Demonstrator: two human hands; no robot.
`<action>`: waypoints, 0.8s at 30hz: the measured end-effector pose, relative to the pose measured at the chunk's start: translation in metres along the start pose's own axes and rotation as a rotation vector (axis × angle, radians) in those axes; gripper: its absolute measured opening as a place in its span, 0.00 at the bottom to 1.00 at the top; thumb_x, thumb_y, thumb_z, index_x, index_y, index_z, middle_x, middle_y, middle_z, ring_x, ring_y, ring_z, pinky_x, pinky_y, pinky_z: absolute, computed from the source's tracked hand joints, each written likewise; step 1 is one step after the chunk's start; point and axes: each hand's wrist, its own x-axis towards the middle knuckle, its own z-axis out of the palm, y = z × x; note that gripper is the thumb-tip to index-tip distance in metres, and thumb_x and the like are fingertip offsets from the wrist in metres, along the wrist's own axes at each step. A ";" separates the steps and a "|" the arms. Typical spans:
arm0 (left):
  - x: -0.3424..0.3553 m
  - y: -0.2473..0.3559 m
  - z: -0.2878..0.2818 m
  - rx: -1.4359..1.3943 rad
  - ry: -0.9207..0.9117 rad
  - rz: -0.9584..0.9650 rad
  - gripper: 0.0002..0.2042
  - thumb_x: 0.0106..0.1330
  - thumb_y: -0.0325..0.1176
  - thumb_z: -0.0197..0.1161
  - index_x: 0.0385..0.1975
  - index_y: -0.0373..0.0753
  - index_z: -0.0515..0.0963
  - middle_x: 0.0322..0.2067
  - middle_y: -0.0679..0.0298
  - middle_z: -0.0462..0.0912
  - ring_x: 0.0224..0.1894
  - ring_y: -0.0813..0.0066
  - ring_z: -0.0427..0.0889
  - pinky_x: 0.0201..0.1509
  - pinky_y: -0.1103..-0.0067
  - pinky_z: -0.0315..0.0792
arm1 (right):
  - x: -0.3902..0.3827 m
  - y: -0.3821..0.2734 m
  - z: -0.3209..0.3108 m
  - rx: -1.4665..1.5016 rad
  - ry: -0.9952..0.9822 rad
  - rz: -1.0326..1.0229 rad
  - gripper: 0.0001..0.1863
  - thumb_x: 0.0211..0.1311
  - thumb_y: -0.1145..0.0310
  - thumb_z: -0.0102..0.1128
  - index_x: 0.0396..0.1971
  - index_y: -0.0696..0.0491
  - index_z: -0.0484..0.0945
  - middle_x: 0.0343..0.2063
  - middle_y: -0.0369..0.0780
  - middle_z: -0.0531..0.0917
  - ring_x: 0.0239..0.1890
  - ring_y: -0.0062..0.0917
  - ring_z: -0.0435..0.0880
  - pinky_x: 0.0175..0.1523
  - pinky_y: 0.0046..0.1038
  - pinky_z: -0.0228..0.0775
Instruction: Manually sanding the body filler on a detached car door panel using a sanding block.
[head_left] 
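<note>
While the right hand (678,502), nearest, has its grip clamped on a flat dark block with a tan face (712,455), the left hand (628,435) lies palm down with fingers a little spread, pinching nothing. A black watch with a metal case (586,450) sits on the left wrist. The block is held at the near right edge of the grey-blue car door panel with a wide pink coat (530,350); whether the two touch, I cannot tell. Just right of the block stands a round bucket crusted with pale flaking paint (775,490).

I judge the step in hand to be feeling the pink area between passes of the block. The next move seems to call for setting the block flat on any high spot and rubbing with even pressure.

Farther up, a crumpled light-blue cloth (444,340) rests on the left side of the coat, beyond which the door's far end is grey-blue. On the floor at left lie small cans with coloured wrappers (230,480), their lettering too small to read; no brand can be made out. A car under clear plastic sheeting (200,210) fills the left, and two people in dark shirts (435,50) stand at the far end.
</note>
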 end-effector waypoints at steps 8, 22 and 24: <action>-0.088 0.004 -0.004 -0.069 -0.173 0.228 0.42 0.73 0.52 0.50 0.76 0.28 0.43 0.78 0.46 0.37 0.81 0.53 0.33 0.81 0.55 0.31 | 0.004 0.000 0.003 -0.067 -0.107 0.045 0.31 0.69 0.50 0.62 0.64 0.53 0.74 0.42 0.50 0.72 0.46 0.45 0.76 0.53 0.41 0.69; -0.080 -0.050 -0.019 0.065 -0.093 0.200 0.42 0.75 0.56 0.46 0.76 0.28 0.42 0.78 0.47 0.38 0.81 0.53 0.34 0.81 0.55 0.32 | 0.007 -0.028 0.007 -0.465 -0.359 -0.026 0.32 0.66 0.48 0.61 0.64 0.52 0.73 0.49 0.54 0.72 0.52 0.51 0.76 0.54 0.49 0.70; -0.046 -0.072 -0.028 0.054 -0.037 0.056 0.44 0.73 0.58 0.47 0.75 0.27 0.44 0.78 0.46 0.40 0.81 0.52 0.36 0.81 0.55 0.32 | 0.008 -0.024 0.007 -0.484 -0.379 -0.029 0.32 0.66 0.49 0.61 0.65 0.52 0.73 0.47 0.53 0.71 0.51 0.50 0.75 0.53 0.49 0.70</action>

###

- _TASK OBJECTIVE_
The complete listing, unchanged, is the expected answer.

- _RESULT FOR THIS EXERCISE_
Demonstrator: two human hands; no robot.
`<action>`: waypoints, 0.8s at 30hz: the measured end-effector pose, relative to the pose measured at the chunk's start: translation in metres along the start pose's own axes and rotation as a rotation vector (axis × angle, radians) in those axes; gripper: its absolute measured opening as a place in its span, 0.00 at the bottom to 1.00 at the top; thumb_x, thumb_y, thumb_z, index_x, index_y, index_z, middle_x, middle_y, middle_z, ring_x, ring_y, ring_z, pinky_x, pinky_y, pinky_z: absolute, computed from the source's tracked hand joints, each written likewise; step 1 is one step after the chunk's start; point and axes: each hand's wrist, its own x-axis towards the middle knuckle, its own z-axis out of the palm, y = z × x; note that gripper is the thumb-tip to index-tip distance in metres, and thumb_x and the like are fingertip offsets from the wrist in metres, along the wrist's own axes at each step. A ";" separates the steps and a "|" the arms. Typical spans:
arm0 (left):
  - x: -0.3424..0.3553 m
  - y: -0.2473..0.3559 m
  - z: -0.2878..0.2818 m
  - rx: -1.4359..1.3943 rad
  - ry: -0.9207..0.9117 rad
  - rz: -0.9584..0.9650 rad
  - gripper: 0.0002..0.2042
  - thumb_x: 0.0106..0.1330
  - thumb_y: -0.0325..0.1176
  - thumb_z: -0.0197..0.1161
  - index_x: 0.0385..0.1975
  - index_y: -0.0373..0.0753
  - index_z: -0.0515..0.0963
  - middle_x: 0.0322..0.2067
  - middle_y: -0.0679..0.0298
  - middle_z: -0.0462..0.0912
  - ring_x: 0.0224..0.1894
  - ring_y: -0.0813..0.0066
  - ring_z: -0.0427..0.0889
  - pinky_x: 0.0201..0.1509
  - pinky_y: -0.1103..-0.0067
  - pinky_z: -0.0315..0.0792
arm1 (right):
  - x: -0.3902..0.3827 m
  - y: -0.3821..0.2734 m
  - z: -0.3209..0.3108 m
  - rx: -1.4665..1.5016 rad
  - ry: -0.9952..0.9822 rad
  - rz: -1.0326..1.0229 rad
  - gripper: 0.0001..0.1863
  - thumb_x: 0.0211..0.1311
  - thumb_y: -0.1145..0.0310
  - thumb_z: -0.0102..0.1128
  - index_x: 0.0396..0.1971
  - index_y: -0.0696..0.0491
  - index_z: -0.0484..0.0945
  - middle_x: 0.0343..0.2063
  - middle_y: -0.0369..0.0780
  - middle_z: -0.0531..0.0917
  - ring_x: 0.0239..0.1890
  - ring_y: -0.0062..0.0917
  - ring_z: -0.0435..0.0880
  - pinky_x: 0.0175..0.1523
  - pinky_y: 0.0046..0.1038
  - pinky_z: -0.0228..0.0775
Instruction: Manually sanding the body filler on a detached car door panel using a sanding block.
[head_left] 
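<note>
While the right hand (678,502), nearest, has its grip clamped on a flat dark block with a tan face (712,455), the left hand (628,435) lies palm down with fingers a little spread, pinching nothing. A black watch with a metal case (586,450) sits on the left wrist. The block is held at the near right edge of the grey-blue car door panel with a wide pink coat (530,350); whether the two touch, I cannot tell. Just right of the block stands a round bucket crusted with pale flaking paint (775,490).

I judge the step in hand to be feeling the pink area between passes of the block. The next move seems to call for setting the block flat on any high spot and rubbing with even pressure.

Farther up, a crumpled light-blue cloth (444,340) rests on the left side of the coat, beyond which the door's far end is grey-blue. On the floor at left lie small cans with coloured wrappers (230,480), their lettering too small to read; no brand can be made out. A car under clear plastic sheeting (200,210) fills the left, and two people in dark shirts (435,50) stand at the far end.
</note>
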 end-effector waypoints at steps 8, 22 and 24: <action>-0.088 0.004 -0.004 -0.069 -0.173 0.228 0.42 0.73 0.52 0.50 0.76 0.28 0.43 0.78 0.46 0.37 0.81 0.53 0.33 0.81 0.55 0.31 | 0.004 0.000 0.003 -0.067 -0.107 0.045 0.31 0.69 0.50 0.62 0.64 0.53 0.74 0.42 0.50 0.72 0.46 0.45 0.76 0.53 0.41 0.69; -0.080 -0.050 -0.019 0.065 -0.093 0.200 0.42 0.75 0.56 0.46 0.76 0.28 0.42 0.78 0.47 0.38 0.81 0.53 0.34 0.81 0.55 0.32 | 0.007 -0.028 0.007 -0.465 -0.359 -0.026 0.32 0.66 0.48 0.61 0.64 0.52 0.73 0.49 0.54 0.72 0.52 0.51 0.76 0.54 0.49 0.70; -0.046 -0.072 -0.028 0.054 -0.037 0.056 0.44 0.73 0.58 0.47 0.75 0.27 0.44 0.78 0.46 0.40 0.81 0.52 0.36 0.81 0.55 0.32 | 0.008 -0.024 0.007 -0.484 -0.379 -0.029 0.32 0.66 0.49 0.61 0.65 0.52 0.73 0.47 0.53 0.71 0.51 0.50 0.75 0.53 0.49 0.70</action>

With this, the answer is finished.